I understand the intent. We do need to build local capability, and you should not let companies park expats in seats indefinitely. Fair enough. But here is the tension I cannot get past as an investor. You cannot run a “come build your global company here” pitch and a “here is your countdown timer, please train your replacement” policy at the same time. The open-door version of this works. There are countries we can point to that prove it.
This is a competitive sport. The founder who chooses KL had other options, because Singapore wanted him, Hong Kong wanted him, Tokyo, Bangkok and Manila all wanted him. The risk is that Malaysia celebrates this win in the very quarter it makes the next one harder to land. If attracting mobile founders is how a small market punches above its weight, and it is, then the policy and the pitch have to point in the same direction. For this month at least, they did not.
The fork in the road
Now the way out. Every founder eventually asks the quiet question. If this works, how do I get out, and where? Every investor asks it less quietly. In Southeast Asia the answer used to be a shrug. This month, three companies gave three different answers, and together they tell you more about this region than any funding total.

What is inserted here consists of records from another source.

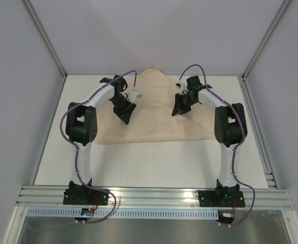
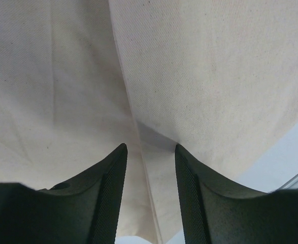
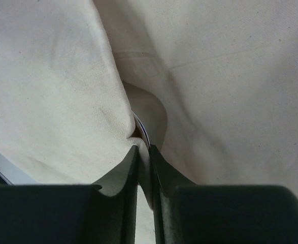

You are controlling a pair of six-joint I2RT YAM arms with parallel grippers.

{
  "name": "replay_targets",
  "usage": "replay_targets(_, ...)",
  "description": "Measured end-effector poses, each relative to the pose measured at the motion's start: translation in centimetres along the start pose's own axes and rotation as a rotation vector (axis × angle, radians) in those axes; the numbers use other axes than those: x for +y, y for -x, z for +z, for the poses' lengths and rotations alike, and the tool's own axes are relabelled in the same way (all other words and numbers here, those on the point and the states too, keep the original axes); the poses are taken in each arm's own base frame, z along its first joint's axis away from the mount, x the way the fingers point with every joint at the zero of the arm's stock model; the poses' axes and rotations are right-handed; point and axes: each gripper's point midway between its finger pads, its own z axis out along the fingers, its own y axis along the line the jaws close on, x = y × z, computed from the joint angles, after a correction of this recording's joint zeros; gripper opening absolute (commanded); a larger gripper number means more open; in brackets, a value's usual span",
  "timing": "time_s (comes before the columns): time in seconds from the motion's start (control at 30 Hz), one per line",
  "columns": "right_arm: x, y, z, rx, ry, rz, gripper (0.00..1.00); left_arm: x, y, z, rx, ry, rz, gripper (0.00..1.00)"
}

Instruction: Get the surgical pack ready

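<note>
Both arms rise from near-edge bases, elbows high, wrists tipped down. The tan wrap sheet (image 1: 156, 127) lies mid-table (image 1: 154, 162) toward the far side. Left gripper (image 2: 149, 150): fingers parted just over the cloth. Right gripper (image 3: 142, 150): pinching a fold.

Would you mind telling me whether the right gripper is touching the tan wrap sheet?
Touching. The right wrist view shows the right gripper with its fingers pinching a fold of the wrap sheet.

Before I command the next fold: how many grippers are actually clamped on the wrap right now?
1. The right gripper is shut on a fold of the wrap. The left gripper is open over it, holding nothing.
</note>
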Motion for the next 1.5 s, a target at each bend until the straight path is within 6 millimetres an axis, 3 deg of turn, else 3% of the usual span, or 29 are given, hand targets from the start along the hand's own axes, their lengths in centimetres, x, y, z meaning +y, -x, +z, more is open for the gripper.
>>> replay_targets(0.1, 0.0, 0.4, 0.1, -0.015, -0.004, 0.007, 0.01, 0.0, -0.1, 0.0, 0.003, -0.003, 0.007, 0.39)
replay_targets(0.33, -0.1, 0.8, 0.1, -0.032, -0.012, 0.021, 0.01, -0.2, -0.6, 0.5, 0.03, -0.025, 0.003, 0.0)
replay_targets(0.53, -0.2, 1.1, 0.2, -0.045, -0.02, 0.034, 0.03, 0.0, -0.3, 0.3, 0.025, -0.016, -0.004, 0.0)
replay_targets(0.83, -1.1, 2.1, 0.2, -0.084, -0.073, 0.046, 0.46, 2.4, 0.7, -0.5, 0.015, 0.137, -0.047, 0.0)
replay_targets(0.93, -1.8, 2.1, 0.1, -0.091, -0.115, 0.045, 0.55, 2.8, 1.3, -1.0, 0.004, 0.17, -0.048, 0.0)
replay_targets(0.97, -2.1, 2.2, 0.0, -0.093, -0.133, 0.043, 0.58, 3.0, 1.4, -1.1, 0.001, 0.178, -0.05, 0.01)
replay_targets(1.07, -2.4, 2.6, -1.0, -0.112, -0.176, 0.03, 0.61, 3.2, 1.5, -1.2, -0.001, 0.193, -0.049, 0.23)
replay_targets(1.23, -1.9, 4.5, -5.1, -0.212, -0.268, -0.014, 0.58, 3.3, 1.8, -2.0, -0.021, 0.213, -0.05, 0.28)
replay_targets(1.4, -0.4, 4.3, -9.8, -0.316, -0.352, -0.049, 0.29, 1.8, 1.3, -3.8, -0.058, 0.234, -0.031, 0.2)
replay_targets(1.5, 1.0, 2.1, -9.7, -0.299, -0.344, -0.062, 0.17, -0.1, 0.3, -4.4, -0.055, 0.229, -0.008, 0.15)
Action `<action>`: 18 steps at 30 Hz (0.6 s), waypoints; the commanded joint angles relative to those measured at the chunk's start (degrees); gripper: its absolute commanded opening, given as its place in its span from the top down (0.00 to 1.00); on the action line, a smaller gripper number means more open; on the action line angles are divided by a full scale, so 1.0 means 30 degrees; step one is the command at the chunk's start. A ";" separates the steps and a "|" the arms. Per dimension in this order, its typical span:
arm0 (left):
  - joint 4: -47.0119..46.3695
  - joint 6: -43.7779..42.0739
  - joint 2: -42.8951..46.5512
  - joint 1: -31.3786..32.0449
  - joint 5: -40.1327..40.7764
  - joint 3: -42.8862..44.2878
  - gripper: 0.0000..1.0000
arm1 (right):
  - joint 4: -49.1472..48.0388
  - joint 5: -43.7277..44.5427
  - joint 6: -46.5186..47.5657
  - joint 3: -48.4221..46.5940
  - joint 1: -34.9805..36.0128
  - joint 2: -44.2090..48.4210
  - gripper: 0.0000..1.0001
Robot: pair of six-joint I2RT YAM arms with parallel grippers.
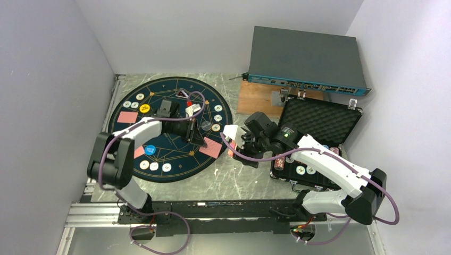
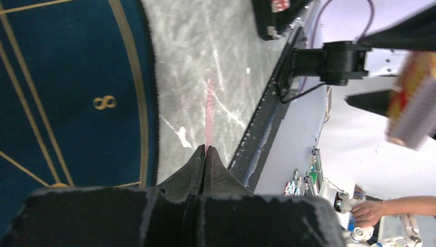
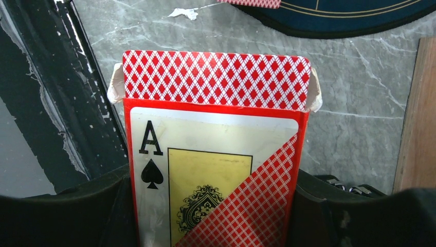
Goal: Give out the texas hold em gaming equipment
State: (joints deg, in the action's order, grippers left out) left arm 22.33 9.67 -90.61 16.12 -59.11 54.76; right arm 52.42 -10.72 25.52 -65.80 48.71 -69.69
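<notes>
Pinching a red-backed playing card (image 2: pixel 208 110), the left gripper (image 2: pixel 206 149) has its jaws pressed tight. The card shows edge-on, a thin red line against the marble table (image 2: pixel 226 62), just off the navy mat (image 2: pixel 77 77). Over to the right gripper (image 3: pixel 216 221): it's clamped on the sides of a card box (image 3: pixel 216 103), ace of spades on the front, red-lattice flap standing open. Whitish chips (image 1: pixel 218 108), a yellow disc (image 1: pixel 145 108) and a blue disc (image 1: pixel 150 150) lie on the mat.

Chips (image 1: pixel 140 96) and cards (image 1: pixel 127 117) are lying on the mat (image 1: pixel 181 159); the case (image 1: pixel 319 119) is sitting right of it.
</notes>
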 commanded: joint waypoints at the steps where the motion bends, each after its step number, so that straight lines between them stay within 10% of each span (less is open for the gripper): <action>1: 0.0357 -0.0872 -0.2387 0.0074 0.1266 0.1716 1.00 | -0.0830 0.0033 0.0226 -0.0054 0.0082 0.0588 1.00; 18: -0.0464 -0.0381 -0.7154 -0.0100 0.6920 0.4233 0.88 | -0.0621 -0.0116 0.0083 -0.0440 0.0082 0.0450 1.00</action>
State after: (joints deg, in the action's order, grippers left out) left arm 21.78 9.69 -111.15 15.99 -44.97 65.23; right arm 52.45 -10.74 25.52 -65.80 48.71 -69.67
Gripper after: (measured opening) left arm 0.043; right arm 0.665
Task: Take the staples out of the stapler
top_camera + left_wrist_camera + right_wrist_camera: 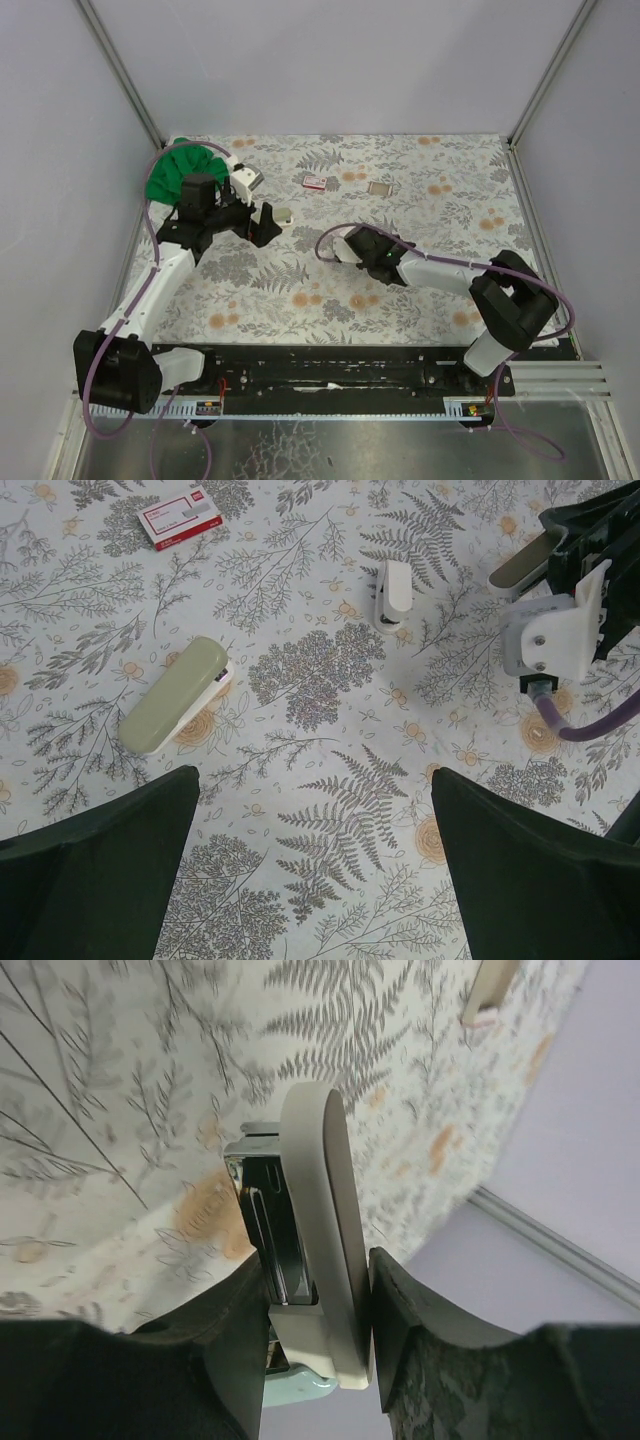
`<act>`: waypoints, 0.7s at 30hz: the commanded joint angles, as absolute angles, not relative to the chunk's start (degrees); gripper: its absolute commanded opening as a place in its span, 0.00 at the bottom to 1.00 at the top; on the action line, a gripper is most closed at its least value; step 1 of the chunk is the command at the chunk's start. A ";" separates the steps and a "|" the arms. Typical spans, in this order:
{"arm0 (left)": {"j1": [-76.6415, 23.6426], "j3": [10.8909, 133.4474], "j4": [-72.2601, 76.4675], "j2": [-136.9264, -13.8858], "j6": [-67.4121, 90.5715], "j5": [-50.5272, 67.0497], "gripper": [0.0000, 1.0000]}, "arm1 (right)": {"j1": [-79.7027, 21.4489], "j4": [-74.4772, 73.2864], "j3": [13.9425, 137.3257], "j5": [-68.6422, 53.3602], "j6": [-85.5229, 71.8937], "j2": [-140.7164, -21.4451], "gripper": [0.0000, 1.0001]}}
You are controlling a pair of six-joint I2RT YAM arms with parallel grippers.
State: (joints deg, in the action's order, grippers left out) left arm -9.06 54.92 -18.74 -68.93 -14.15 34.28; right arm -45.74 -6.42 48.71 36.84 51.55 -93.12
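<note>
Over the tabletop (440,210), the right claw (320,1290) grips the beige stapler (318,1180), staples not visible, the left claw (315,860) gaping wide: unloading seems barely begun, so next its magazine (275,1230) needs opening.

A table (260,300) covered with a white cloth printed in grey ferns and orange flowers is shown. A crumpled green cloth (180,165) is laid in the 10 o'clock corner. A small red-and-white cardboard box (315,181) is placed at 11 o'clock, and a small flat greyish rectangular item (381,187) at 1 o'clock. A sage-green oblong plastic stapler (285,214) lies at 10 o'clock, nearer the centre. In the left wrist view, a small white plastic piece (392,592) lies apart from it.
</note>
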 commanded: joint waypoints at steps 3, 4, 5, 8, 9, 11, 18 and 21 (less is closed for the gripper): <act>-7.92 54.63 -14.68 -67.12 -13.20 34.29 1.00 | -44.42 -16.55 56.78 25.79 42.31 -90.39 0.33; -7.85 54.67 -14.68 -67.08 -13.20 34.30 1.00 | -45.26 -12.40 54.39 31.48 45.55 -90.73 0.33; -7.76 54.67 -14.68 -67.12 -13.15 34.29 1.00 | -46.27 -7.11 51.78 36.45 49.62 -91.43 0.36; -7.60 54.67 -14.60 -67.19 -12.89 34.34 1.00 | -46.51 -6.45 52.34 40.45 50.15 -94.51 0.36; -7.52 54.67 -14.59 -67.21 -12.92 34.35 1.00 | -47.18 -5.40 51.99 42.51 51.84 -94.95 0.37; -7.35 54.50 -14.59 -66.87 -12.83 34.35 1.00 | -47.46 -0.97 50.61 45.49 54.74 -96.88 0.38; -6.99 53.59 -13.80 -66.55 -12.66 34.55 1.00 | -50.12 -1.79 46.63 47.74 61.50 -104.03 0.37; -6.94 53.74 -13.80 -66.71 -12.51 34.84 1.00 | -50.79 -4.37 47.85 47.52 58.63 -105.63 0.36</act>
State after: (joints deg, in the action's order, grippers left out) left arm -7.42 54.19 -18.31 -67.29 -13.30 34.30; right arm -49.25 -2.31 47.20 44.38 57.47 -104.18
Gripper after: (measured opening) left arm 0.998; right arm 0.457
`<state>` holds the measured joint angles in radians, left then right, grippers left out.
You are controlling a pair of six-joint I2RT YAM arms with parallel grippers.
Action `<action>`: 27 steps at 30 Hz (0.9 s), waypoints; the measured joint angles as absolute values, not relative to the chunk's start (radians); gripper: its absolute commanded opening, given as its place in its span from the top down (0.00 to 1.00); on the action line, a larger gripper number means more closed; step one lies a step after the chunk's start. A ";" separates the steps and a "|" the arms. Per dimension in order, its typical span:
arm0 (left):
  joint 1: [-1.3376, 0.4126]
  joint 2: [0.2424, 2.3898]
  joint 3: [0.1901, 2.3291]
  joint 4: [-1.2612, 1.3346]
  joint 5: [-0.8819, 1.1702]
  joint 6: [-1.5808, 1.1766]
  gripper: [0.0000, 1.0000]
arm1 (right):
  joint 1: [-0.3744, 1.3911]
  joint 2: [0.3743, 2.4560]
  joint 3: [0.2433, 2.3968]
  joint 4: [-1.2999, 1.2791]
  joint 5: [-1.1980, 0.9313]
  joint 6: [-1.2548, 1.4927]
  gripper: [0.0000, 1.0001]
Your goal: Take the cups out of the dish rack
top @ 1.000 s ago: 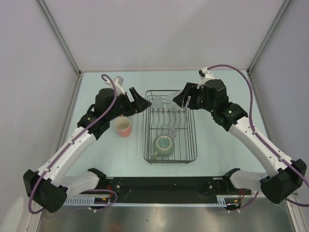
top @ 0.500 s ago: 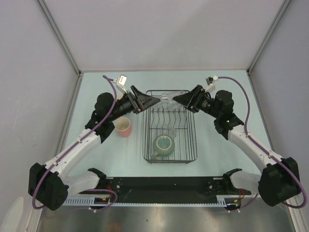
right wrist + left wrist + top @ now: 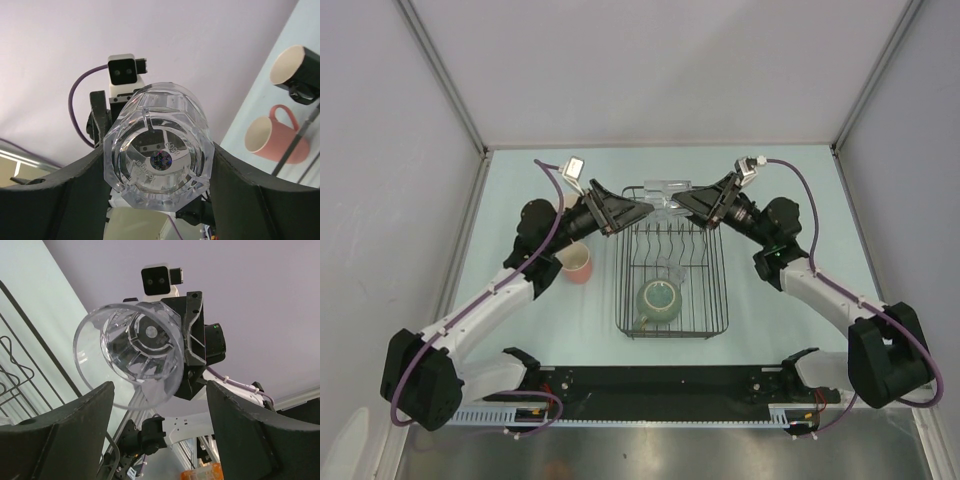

Thailand sends its champion abroad. LINE MAN Wongnai, the app more than 10 million Thais use for food, rides and payments, is weighing an IPO, and the venues it is looking at are Hong Kong and New York, not Bangkok. The reporting cites weak domestic conditions and political volatility, with a decision expected as soon as the end of this month. Sit with that. The most-used app in the country looked at its home exchange and decided it could not get a fair hearing there, so it is shopping for a listing 8,000 kilometers away. A market that cannot list its own champions does not have a sentiment problem. It has a plumbing problem. The pipes that turn a great company into a liquid, locally owned public outcome simply have not been built.
The Philippines builds a house worth staying in. In the same window, the opposite answer. Mint, the parent of GCash, the finance super app tens of millions of Filipinos live inside, has authorized the filing to go public: a registration with the regulator, a listing application with the Philippine Stock Exchange, an offer of around 12% of the company, targeting the second half of this year and possibly the fourth quarter. It is shaping up to be the largest IPO in the history of that exchange. And it is listing at home. Not Hong Kong. Not New York. The biggest fintech outcome the country has produced is choosing to be a Philippine public company. It is not alone. Maya, the digital bank, is weighing its own listing on a dual track, the local exchange plus NASDAQ, after its first profitable year. One foot at home, one foot abroad, a hedge.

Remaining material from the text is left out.